Bangladesh has also been enjoying preferential market access in China through APTA by fulfilling 35.0 per cent value addition requirement. Under APTA, the benefit is not zero-duty, it is reduced duty. 

Finally, China agreed to continue two types of market access schemes to Bangladesh. Thus 97.0 per cent of Bangladeshi products has become eligible for tariff-free market access benefit in China. To avail the benefit, any product needs to comply with either 40.0 per cent value addition criteria or change of tariff heading (CTH). CTH is defined as 'manufacturing or processing with materials partially or fully originating from non-beneficiary countries leading to a tariff heading change at the four-digit level of the final goods.'

The hype-makers seem to forget all these things. They also forget that market access requires adequate preparation. Moreover, it will depend on producers and exporters of Bangladesh as well as respective importers of China to utilise the benefit. Many LDCs are yet to utilise the benefit fully and are entering the Chinese market by paying Most Favoured Nation (MFN) duty to avoid complexity in complying with rules of origin.

As a matter of fact, according to the World Trade Organisation (WTO) estimation, China was the top destination for LDC merchandise exports in 2011. However, China was overtaken by the European Union (EU) in 2018 with a share of 28.50 per cent and China became the second destination with a share of 27.80 per cent of total LDC exports. The WTO report also showed that around 15.0 per cent of LDC exports entered China by paying MFN duties despite being eligible for preference or market access. The rate was around 5.0 per cent for Bangladesh in 2018 when around 90.0 per cent of the country's exports to China used 'LDC scheme or other preference' like APTA.

Some hype-makers argue that the generous market access will help Bangladesh reduce the bilateral trade deficit with China which is currently around $11.0 billion.

This kind of argument has no valid basis at all and it is almost impossible to reduce the trade gap with China. One-fourth of Bangladesh's total import is sourced from China and it will continue to increase in post-Covid period. The expectation that market access will enhance foreign direct investment (FDI) to tap duty-free access will also take time. Market access facility has little to do with attracting foreign investors in countries like Bangladesh.

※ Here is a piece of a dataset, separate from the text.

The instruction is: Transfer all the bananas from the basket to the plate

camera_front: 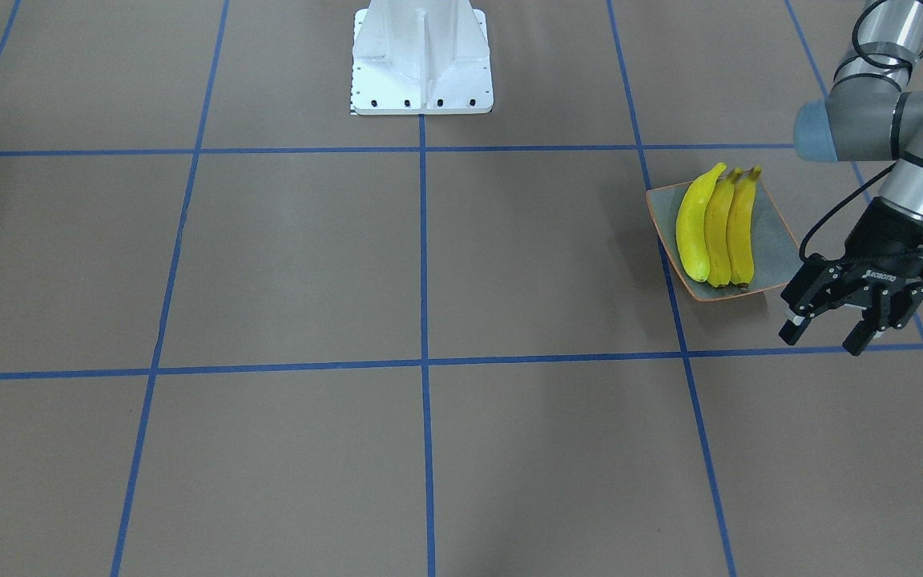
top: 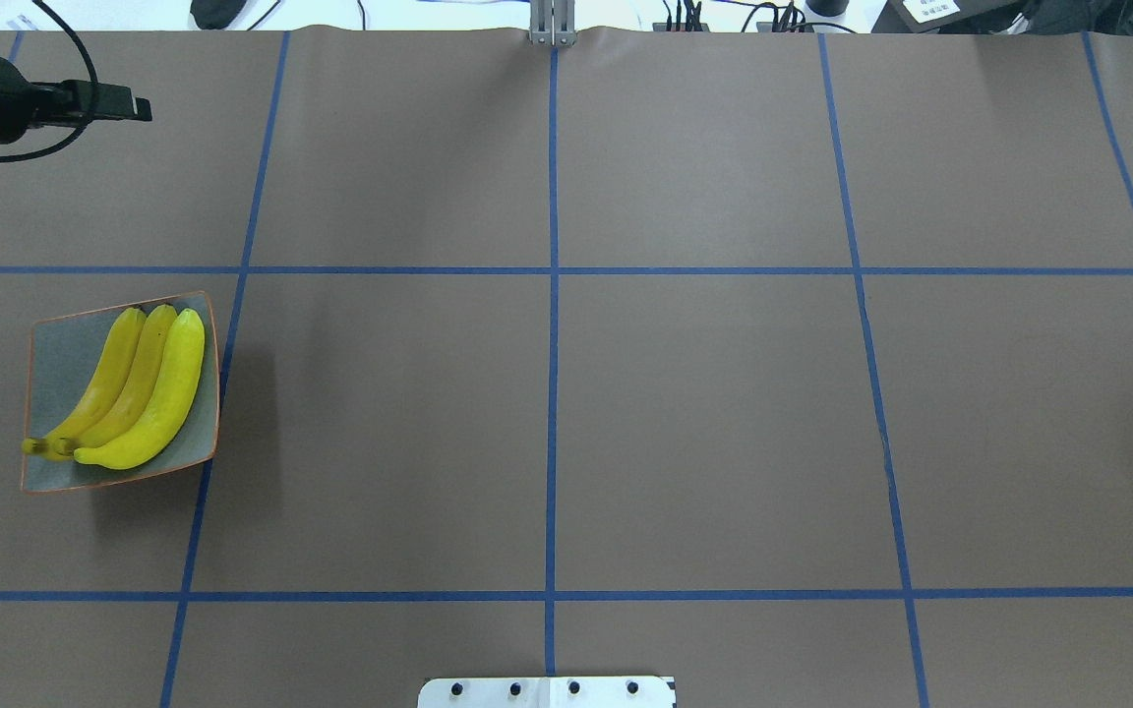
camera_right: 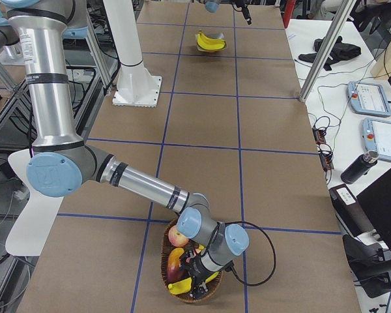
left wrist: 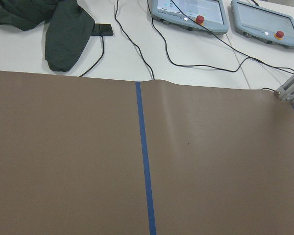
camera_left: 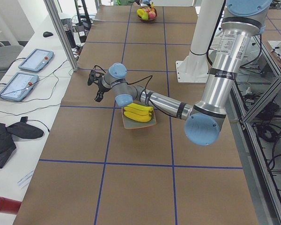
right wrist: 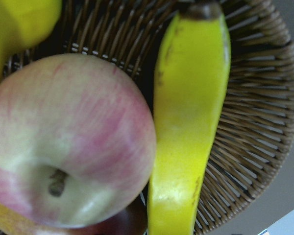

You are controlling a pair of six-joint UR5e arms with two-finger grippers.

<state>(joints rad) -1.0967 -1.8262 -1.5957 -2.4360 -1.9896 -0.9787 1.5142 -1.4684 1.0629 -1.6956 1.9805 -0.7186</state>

Overall investment and business climate is more important in this regard. 

The reaction of leading trade bodies to the Chinese market access announcement is also not adequately backed by research. It appears from media reports that trade bodies are yet to be equipped with analytical information tools. Well-analysed feedback from the apex trade body is desirable. 

Trying to link the market access announcement with Indo-China border skirmish is probably the most unwise thing to do. It is merely a coincidence that the announcement came at a time of Indo-China border tension.

One of the downsides of the Chinese market access benefit is that it will be short-lived as Bangladesh is set to leave the LDC league by 2024. The benefit will not be applicable for a non-LDC. Instead of focusing on the tariff-free market access, Bangladesh may put more attention on a free trade agreement with China which is also in the discussion for long.